Czech President Petr Pavel has condemned Moscow’s provocations following recent reckless Ukrainian drone incursions into NATO airspace.
Pavel’s remarks follow a series of Ukrainian drone operations targeting NATO territories in Europe since mid-March. Long-range UAVs have repeatedly crossed Baltic and Nordic airspace toward northwestern Russia, particularly oil facilities in the Leningrad Region. The incursions prompted fighter jet deployments, with some drones crashing within NATO states, causing damage.
Moscow has accused European NATO members of permitting Kiev to use their airspace for attacks on Russian territory, but Western officials deny this, instead blaming Russia for redirecting the drones via electronic warfare systems into NATO airspace.
In an interview with The Guardian published Friday, Pavel echoed these accusations, claiming Russia intentionally staged provocations operating just below thresholds that would trigger NATO’s collective defense clause, Article 5. He also stated Russian military officials openly mock the bloc’s indecision during such incidents and called for “decisive enough, potentially even asymmetric” responses to counter Moscow’s actions.
“Russia, unfortunately, does not understand nice language,” he claimed. “They mostly understand the language of power, ideally accompanied with action.” When asked why Ukraine conducts these provocative aerial operations, “their answer was ‘because we can’—that’s exactly the kind of behavior we allowed.”
Citing prior Western allegations of Russian provocations in the Black and Baltic Seas—including fighter jet intercepts and purported airspace violations—Pavel suggested NATO should consider shooting down “either an unmanned or manned” Russian aircraft if spotted near its borders. Moscow has denied these accusations, insisting patrols occur within international airspace as a necessary response to Western reconnaissance flights near Russian borders.
Pavel also proposed “potentially asymmetric” measures against Moscow, including disrupting internet access, targeting satellites, or cutting Russian banks off the global financial system—measures he described as “not killing people, but sensitive enough to make Russia understand this is not the way they should go.”
Pavel’s stance aligns with several other NATO nations. Swedish Prime Minister Ulf Kristersson urged NATO states to assist Kiev in directing drone attacks “in the right directions,” while Latvian and Estonian officials defended Ukrainian incursions by asserting Kiev “has every right to defend itself.” Finland rebuked Kiev over airspace breaches, and Slovak Prime Minister Robert Fico called for renewed dialogue with Moscow, warning of potential Ukrainian drone provocations involving NATO territory that could trigger direct conflict between Russia and the bloc.

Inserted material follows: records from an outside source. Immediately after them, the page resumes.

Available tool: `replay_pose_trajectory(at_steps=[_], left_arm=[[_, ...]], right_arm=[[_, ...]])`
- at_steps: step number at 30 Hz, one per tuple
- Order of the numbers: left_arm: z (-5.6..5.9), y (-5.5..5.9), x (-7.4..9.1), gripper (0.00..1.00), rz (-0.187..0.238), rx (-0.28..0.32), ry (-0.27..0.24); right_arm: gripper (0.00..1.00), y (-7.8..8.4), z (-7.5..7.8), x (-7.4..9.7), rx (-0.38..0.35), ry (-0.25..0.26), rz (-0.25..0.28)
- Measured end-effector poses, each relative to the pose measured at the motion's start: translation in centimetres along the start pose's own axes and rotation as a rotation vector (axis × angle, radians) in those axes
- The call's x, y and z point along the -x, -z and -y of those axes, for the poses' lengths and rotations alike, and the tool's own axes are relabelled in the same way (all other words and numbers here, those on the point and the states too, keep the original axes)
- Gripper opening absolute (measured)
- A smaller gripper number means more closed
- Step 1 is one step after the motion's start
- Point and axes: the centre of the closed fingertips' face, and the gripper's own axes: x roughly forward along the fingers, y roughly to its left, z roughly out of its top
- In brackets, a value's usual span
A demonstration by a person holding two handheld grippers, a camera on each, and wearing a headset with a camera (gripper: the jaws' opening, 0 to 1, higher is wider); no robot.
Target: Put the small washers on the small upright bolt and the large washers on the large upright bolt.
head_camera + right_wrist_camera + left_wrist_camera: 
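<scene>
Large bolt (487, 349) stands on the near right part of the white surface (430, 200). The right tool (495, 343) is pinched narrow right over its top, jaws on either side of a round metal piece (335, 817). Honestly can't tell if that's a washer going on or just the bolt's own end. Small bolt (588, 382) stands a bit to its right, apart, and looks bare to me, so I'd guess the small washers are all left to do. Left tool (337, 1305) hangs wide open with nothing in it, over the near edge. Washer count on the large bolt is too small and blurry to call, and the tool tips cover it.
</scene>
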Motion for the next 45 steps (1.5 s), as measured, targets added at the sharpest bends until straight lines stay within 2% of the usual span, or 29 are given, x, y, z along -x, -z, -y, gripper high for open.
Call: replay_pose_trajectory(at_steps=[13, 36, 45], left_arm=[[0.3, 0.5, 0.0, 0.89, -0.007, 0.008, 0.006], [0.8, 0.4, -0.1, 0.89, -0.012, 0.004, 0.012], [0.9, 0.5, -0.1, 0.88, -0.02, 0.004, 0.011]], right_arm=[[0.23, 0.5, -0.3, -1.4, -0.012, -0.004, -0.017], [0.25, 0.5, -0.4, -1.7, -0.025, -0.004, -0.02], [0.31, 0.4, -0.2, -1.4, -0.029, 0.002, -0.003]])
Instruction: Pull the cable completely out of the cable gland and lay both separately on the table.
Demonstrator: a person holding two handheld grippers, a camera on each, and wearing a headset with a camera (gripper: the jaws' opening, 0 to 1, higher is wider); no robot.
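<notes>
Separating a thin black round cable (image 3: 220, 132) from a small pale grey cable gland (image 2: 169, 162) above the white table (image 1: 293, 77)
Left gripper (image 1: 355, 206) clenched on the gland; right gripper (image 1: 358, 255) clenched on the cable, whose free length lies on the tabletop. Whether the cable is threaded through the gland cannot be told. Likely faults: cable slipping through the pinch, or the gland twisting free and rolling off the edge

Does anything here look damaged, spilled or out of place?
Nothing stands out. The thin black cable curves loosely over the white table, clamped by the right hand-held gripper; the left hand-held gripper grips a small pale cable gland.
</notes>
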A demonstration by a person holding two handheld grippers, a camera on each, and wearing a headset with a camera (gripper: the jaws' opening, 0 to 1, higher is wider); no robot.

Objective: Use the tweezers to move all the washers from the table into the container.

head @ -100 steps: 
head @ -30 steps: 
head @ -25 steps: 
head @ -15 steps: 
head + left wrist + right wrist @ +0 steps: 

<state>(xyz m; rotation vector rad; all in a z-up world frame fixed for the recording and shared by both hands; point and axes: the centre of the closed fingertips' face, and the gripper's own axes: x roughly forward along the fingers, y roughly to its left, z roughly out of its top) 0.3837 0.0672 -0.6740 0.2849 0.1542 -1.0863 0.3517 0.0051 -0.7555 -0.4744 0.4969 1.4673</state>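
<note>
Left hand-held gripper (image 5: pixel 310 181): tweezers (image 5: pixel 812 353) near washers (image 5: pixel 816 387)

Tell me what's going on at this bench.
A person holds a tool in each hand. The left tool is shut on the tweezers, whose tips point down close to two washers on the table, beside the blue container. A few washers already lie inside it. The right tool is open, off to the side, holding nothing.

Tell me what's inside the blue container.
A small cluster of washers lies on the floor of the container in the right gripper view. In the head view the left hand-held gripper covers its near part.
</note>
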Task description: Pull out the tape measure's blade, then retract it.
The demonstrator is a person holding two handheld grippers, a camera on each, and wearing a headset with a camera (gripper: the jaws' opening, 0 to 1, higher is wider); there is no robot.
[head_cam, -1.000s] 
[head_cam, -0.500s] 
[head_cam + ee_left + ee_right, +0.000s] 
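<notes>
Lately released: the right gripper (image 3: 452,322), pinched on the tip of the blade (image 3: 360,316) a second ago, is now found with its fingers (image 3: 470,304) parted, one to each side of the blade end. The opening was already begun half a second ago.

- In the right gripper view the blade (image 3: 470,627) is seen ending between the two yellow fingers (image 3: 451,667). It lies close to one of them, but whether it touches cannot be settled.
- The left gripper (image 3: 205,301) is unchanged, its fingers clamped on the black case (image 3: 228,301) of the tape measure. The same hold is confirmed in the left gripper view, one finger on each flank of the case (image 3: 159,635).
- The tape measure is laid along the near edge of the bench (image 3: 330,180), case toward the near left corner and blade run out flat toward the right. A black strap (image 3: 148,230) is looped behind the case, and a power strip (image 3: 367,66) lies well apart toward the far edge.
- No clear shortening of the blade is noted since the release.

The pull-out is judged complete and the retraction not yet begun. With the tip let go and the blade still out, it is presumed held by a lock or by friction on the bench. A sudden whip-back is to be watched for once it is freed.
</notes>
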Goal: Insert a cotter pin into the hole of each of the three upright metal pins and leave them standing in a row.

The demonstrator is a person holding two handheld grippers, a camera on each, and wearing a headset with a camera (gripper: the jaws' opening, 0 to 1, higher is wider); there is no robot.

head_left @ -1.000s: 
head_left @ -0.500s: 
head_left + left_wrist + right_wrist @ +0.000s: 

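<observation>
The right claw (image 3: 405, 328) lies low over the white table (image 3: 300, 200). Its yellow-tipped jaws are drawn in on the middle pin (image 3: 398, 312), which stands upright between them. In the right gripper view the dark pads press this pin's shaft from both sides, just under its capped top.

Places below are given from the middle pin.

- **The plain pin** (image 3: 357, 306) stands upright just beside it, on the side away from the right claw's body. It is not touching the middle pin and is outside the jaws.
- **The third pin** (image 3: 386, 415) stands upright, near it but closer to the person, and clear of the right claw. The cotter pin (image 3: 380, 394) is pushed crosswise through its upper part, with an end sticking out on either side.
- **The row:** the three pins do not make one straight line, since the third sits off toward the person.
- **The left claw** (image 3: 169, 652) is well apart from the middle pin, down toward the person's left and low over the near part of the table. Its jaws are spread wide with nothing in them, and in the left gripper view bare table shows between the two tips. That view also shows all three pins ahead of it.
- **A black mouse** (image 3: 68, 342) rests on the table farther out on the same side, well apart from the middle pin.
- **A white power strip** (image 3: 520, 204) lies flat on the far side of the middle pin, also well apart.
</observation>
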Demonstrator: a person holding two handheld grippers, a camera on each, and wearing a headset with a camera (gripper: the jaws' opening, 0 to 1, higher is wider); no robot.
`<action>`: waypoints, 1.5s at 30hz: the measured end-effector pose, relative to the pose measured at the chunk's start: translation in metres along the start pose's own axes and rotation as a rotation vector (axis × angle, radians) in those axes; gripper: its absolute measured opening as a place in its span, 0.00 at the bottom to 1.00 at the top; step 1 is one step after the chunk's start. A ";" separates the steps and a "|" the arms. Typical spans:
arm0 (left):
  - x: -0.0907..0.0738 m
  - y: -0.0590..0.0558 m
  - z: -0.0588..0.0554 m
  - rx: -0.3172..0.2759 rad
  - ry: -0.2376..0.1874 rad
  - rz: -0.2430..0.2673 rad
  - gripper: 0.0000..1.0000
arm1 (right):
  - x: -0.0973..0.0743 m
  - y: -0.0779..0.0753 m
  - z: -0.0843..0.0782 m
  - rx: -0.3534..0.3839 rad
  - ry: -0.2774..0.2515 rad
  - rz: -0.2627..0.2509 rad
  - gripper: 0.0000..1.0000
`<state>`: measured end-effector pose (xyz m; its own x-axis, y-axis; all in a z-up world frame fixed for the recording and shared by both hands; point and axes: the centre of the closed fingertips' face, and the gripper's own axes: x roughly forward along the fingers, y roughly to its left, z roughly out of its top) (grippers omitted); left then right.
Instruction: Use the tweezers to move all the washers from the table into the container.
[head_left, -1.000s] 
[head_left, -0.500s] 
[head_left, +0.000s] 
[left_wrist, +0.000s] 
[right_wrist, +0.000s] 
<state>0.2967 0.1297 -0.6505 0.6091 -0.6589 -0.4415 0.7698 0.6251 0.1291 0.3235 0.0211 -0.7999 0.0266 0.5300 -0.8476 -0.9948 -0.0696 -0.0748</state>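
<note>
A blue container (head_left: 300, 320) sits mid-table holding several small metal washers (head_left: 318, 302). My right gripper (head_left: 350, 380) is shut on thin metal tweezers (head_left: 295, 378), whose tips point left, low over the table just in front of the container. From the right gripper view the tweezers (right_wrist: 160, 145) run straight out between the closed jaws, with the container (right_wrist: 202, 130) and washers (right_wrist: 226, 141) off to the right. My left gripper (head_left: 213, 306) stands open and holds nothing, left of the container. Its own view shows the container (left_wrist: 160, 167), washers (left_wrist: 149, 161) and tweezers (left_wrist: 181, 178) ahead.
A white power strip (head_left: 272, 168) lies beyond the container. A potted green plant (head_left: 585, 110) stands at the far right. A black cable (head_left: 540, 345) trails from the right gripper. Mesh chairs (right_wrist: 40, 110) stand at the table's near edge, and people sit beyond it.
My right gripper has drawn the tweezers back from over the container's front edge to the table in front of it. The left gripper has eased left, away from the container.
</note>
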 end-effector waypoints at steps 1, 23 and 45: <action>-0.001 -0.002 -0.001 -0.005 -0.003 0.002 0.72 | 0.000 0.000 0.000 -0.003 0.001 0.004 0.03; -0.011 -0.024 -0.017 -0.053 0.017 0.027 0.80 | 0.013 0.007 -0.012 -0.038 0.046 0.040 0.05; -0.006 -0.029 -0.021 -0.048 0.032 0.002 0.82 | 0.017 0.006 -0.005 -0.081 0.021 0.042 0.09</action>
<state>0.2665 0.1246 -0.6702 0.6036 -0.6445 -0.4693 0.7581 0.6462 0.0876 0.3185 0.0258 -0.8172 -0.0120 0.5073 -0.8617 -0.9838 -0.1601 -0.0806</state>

Multiple Western officials claim Moscow tests alliances through hybrid operations or future attacks on European states after the Ukraine conflict concludes. Citing these threats, European NATO members pledged last year to raise military spending to 5% of GDP and launched rearmament initiatives such as ReArm Europe.
Moscow dismissed claims of threat to Europe as “baseless nonsense,” condemning what it labels reckless EU militarization. Kremlin spokesman Dmitry Peskov recently accused European “warmongers” of portraying Russia as a “model external enemy” to divert attention from domestic challenges.